| Problem requirements |
Write the listing out once more, with every line exactly as it stands.
═════ Data block ═════
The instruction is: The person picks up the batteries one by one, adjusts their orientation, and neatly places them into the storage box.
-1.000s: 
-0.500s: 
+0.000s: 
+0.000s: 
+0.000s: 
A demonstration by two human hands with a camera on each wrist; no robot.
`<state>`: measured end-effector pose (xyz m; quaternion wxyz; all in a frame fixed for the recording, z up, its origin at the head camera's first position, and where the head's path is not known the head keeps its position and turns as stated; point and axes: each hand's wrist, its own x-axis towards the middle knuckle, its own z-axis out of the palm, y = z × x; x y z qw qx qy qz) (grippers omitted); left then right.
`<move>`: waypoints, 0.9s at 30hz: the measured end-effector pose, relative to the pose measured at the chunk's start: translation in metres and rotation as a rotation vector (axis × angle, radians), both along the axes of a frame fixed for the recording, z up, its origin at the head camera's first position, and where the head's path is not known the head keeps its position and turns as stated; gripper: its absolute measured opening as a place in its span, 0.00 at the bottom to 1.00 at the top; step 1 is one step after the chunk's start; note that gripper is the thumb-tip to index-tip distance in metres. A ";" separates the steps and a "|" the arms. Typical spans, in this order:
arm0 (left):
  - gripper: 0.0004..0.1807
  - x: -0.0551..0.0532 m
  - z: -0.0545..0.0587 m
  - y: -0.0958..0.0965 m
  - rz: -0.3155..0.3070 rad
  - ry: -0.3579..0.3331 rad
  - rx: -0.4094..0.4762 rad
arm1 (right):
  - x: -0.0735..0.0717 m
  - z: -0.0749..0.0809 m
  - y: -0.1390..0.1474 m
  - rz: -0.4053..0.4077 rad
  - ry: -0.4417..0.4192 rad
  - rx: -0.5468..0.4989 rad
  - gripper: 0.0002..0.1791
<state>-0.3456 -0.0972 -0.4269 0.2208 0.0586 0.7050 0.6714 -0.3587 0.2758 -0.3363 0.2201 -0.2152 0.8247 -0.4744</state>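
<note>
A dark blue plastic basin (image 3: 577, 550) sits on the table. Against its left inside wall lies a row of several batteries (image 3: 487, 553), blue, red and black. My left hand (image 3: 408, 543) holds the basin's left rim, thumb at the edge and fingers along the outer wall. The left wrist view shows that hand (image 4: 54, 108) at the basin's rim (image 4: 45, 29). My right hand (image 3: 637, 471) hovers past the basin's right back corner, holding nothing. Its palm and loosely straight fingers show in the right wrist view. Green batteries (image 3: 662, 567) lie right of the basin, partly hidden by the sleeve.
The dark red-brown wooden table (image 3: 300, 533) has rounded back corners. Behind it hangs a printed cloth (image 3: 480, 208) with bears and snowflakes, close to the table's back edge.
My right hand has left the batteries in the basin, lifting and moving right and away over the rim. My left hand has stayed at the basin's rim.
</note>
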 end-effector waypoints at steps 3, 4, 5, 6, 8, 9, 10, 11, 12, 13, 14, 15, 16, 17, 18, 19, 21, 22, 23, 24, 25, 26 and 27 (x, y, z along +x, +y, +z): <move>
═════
| Your solution |
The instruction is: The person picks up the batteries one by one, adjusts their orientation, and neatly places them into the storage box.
-1.000s: 
-0.500s: 
+0.000s: 
+0.000s: 
+0.000s: 
A demonstration by two human hands with a camera on each wrist; no robot.
`<state>`: measured end-effector pose (xyz m; quaternion wxyz; all in a frame fixed for the recording, z up, its origin at the head camera's first position, and where the head's path is not known the head keeps its position and turns as stated; point and axes: each hand's wrist, its own x-axis towards the middle knuckle, its own z-axis out of the palm, y = z × x; x y z qw qx qy qz) (grippers omitted); left then right.
`<move>`: waypoints, 0.9s at 30hz: the measured end-effector pose, relative to the pose measured at the chunk's start: translation in metres and rotation as a rotation vector (axis × angle, radians), both along the axes of a frame fixed for the recording, z up, its origin at the head camera's first position, and where the head's path is not known the head keeps its position and turns as stated; gripper: its absolute measured opening as a place in its span, 0.00 at the bottom to 1.00 at the top; step 1 is one step after the chunk's start; note that gripper is the thumb-tip to index-tip distance in metres. A ";" separates the steps and a "|" the arms. Typical spans, in this order:
arm0 (left):
  - gripper: 0.0004..0.1807
  - x: -0.0551..0.0532 m
  - z: -0.0545..0.0587 m
  - y: -0.0958..0.0965 m
  - rz: -0.3155..0.3070 rad
  - ry: -0.3579..0.3331 rad
  - rx: -0.4094..0.4762 rad
arm1 (right):
  - x: -0.0735..0.0717 m
  - z: -0.0749..0.0809 m
  - y: -0.1390..0.1474 m
  - rz: -0.4053..0.4077 rad
  - ry: -0.4417..0.4192 rad
  - rx: -0.5468..0.4989 rad
  - gripper: 0.0002..0.1791
<state>-0.3456 -0.0972 -0.4269 0.2208 0.0586 0.7050 0.6714 -0.3587 0.2758 -0.3363 0.2201 -0.2152 0.8247 -0.4744</state>
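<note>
A dark blue plastic basin (image 3: 577, 550) sits on the table. Against its left inside wall lies a row of several batteries (image 3: 487, 553), blue, red and black. My left hand (image 3: 408, 543) holds the basin's left rim, thumb at the edge and fingers along the outer wall. The left wrist view shows that hand (image 4: 54, 108) at the basin's rim (image 4: 45, 29). My right hand (image 3: 637, 471) hovers past the basin's right back corner, holding nothing. Its palm and loosely straight fingers show in the right wrist view. Green batteries (image 3: 662, 567) lie right of the basin, partly hidden by the sleeve.
The dark red-brown wooden table (image 3: 300, 533) has rounded back corners. Behind it hangs a printed cloth (image 3: 480, 208) with bears and snowflakes, close to the table's back edge.
My right hand has left the batteries in the basin, lifting and moving right and away over the rim. My left hand has stayed at the basin's rim.
</note>
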 end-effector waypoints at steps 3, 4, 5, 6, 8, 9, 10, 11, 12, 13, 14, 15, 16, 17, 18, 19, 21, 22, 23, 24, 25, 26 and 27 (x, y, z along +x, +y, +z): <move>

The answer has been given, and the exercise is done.